Hand back each record exactly as you find it.

[Given information]

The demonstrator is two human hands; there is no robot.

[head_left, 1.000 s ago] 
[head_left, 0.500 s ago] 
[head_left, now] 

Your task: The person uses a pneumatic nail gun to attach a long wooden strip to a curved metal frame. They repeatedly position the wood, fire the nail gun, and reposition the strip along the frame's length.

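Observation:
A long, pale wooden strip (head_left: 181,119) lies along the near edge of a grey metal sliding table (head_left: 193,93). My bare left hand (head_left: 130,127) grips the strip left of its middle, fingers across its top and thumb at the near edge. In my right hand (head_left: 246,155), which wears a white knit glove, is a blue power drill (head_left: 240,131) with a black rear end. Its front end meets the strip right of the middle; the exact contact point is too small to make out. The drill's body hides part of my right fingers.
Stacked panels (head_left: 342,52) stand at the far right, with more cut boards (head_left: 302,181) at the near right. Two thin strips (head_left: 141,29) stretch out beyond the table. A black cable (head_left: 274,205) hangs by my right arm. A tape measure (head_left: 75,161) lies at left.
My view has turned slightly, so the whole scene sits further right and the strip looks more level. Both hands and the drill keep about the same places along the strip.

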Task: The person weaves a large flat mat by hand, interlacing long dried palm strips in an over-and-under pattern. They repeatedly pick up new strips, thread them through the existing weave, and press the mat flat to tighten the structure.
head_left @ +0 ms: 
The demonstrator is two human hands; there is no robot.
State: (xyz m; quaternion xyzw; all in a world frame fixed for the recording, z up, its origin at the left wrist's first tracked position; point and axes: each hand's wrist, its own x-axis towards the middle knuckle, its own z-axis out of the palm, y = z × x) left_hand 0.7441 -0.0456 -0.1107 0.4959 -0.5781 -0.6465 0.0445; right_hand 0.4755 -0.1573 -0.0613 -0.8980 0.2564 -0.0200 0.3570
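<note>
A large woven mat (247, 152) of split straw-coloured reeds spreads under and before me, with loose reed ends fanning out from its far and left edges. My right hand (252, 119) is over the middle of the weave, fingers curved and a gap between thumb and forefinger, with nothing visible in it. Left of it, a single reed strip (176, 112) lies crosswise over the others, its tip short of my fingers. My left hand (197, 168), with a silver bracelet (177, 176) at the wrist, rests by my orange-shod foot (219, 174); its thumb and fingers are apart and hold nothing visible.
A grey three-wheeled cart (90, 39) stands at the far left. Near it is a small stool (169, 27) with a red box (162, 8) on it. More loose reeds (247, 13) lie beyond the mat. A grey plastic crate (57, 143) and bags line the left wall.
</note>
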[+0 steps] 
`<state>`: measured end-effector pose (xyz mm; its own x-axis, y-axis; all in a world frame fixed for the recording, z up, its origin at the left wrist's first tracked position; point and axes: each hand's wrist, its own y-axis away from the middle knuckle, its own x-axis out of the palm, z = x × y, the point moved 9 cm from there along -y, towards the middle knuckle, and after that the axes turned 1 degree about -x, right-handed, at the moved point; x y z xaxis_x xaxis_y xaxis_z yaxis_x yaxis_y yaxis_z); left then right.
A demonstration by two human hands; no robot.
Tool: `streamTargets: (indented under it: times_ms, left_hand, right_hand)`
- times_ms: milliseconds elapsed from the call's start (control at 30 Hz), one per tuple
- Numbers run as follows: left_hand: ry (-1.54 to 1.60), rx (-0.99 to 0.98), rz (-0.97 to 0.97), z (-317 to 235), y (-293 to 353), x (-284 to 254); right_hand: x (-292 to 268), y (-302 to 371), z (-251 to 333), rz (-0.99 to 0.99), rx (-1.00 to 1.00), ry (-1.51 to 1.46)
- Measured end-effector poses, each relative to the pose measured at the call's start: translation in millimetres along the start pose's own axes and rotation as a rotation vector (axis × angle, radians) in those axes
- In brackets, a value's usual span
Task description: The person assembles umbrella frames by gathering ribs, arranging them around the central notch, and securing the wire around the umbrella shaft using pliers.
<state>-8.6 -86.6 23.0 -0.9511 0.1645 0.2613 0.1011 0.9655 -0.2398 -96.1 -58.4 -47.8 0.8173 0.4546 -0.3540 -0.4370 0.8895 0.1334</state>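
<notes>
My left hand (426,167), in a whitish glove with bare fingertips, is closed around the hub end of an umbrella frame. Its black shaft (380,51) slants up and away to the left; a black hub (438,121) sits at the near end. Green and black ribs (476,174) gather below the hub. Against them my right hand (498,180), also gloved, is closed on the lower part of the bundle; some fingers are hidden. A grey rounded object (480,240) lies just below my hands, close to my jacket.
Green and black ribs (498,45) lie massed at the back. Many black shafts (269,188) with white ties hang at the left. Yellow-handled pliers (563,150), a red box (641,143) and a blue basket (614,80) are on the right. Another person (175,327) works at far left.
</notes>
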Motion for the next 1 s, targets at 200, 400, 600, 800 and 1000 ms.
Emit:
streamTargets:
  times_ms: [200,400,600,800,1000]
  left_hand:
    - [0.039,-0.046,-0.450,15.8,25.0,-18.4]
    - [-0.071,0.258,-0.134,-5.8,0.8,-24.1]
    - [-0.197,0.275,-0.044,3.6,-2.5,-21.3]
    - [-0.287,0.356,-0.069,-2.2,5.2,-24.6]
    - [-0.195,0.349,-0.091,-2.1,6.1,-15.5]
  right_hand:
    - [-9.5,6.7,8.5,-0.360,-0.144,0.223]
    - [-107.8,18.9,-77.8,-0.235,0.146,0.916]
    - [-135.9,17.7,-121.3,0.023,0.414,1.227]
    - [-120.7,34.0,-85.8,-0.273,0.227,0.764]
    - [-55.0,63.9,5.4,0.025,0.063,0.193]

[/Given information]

**Completed exercise:**
The demonstrator is two human hands; there is no robot.

[head_left, 1.000 s ago] 
[head_left, 0.500 s ago] 
[head_left, now] 

Your task: The person uses a pneumatic nail gun to attach a long wooden strip to a curved metal frame. They repeatedly position the wood, fire the nail gun, and reposition the strip along the frame's length.

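Observation:
A long, pale wooden strip (head_left: 181,119) lies along the near edge of a grey metal sliding table (head_left: 193,93). My bare left hand (head_left: 130,127) grips the strip left of its middle, fingers across its top and thumb at the near edge. In my right hand (head_left: 246,155), which wears a white knit glove, is a blue power drill (head_left: 240,131) with a black rear end. Its front end meets the strip right of the middle; the exact contact point is too small to make out. The drill's body hides part of my right fingers.
Stacked panels (head_left: 342,52) stand at the far right, with more cut boards (head_left: 302,181) at the near right. Two thin strips (head_left: 141,29) stretch out beyond the table. A black cable (head_left: 274,205) hangs by my right arm. A tape measure (head_left: 75,161) lies at left.
My view has turned slightly, so the whole scene sits further right and the strip looks more level. Both hands and the drill keep about the same places along the strip.
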
Task: The person weaves a large flat mat by hand, interlacing long dried palm strips in an over-and-under pattern. They repeatedly pick up new strips, thread them through the existing weave, and press the mat flat to tighten the structure.
head_left @ +0 ms: 
The demonstrator is two human hands; there is no robot.
State: (xyz m; quaternion xyzw; all in a world frame fixed for the recording, z up, its origin at the left wrist's first tracked position; point and axes: each hand's wrist, its own x-axis towards the middle knuckle, its own z-axis out of the palm, y = z × x) left_hand 0.7441 -0.0456 -0.1107 0.4959 -0.5781 -0.6465 0.0445; right_hand 0.4755 -0.1573 -0.0613 -0.8980 0.2564 -0.0200 0.3570
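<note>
A large woven mat (247, 152) of split straw-coloured reeds spreads under and before me, with loose reed ends fanning out from its far and left edges. My right hand (252, 119) is over the middle of the weave, fingers curved and a gap between thumb and forefinger, with nothing visible in it. Left of it, a single reed strip (176, 112) lies crosswise over the others, its tip short of my fingers. My left hand (197, 168), with a silver bracelet (177, 176) at the wrist, rests by my orange-shod foot (219, 174); its thumb and fingers are apart and hold nothing visible.
A grey three-wheeled cart (90, 39) stands at the far left. Near it is a small stool (169, 27) with a red box (162, 8) on it. More loose reeds (247, 13) lie beyond the mat. A grey plastic crate (57, 143) and bags line the left wall.
</note>
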[+0 steps] 
`<state>`: measured end-effector pose (xyz mm; its own x-axis, y-axis; all in a world frame fixed for the recording, z up, its origin at the left wrist's first tracked position; point and axes: each hand's wrist, its own y-axis away from the middle knuckle, its own x-axis out of the palm, z = x × y, the point moved 9 cm from there along -y, towards the middle knuckle, and after that the axes turned 1 degree about -x, right-handed, at the moved point; x y z xaxis_x xaxis_y xaxis_z yaxis_x yaxis_y yaxis_z); left then right.
A demonstration by two human hands; no robot.
Tool: `streamTargets: (indented under it: times_ms, left_hand, right_hand)`
- times_ms: milliseconds elapsed from the call's start (control at 30 Hz), one per tuple
- Numbers run as follows: left_hand: ry (-1.54 to 1.60), rx (-0.99 to 0.98), rz (-0.97 to 0.97), z (-317 to 235), y (-293 to 353), x (-284 to 254); right_hand: x (-292 to 268), y (-302 to 371), z (-251 to 333), rz (-0.99 to 0.99), rx (-1.00 to 1.00), ry (-1.51 to 1.46)
- Measured end-effector poses, each relative to the pose measured at the call's start: translation in millimetres along the start pose's own axes and rotation as a rotation vector (axis × angle, radians) in those axes
- In brackets, a value's usual span
Task description: The person assembles umbrella frames by gathering ribs, arranging them around the central notch, and securing the wire around the umbrella shaft using pliers.
<state>-8.6 -86.6 23.0 -0.9511 0.1645 0.2613 0.1011 0.9655 -0.2398 -96.1 -58.4 -47.8 0.8173 0.4546 -0.3540 -0.4370 0.8895 0.1334</state>
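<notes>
My left hand (426,167), in a whitish glove with bare fingertips, is closed around the hub end of an umbrella frame. Its black shaft (380,51) slants up and away to the left; a black hub (438,121) sits at the near end. Green and black ribs (476,174) gather below the hub. Against them my right hand (498,180), also gloved, is closed on the lower part of the bundle; some fingers are hidden. A grey rounded object (480,240) lies just below my hands, close to my jacket.
Green and black ribs (498,45) lie massed at the back. Many black shafts (269,188) with white ties hang at the left. Yellow-handled pliers (563,150), a red box (641,143) and a blue basket (614,80) are on the right. Another person (175,327) works at far left.
</notes>
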Motion for the next 1 s, targets at 200, 400, 600, 800 and 1000 ms.
Emit:
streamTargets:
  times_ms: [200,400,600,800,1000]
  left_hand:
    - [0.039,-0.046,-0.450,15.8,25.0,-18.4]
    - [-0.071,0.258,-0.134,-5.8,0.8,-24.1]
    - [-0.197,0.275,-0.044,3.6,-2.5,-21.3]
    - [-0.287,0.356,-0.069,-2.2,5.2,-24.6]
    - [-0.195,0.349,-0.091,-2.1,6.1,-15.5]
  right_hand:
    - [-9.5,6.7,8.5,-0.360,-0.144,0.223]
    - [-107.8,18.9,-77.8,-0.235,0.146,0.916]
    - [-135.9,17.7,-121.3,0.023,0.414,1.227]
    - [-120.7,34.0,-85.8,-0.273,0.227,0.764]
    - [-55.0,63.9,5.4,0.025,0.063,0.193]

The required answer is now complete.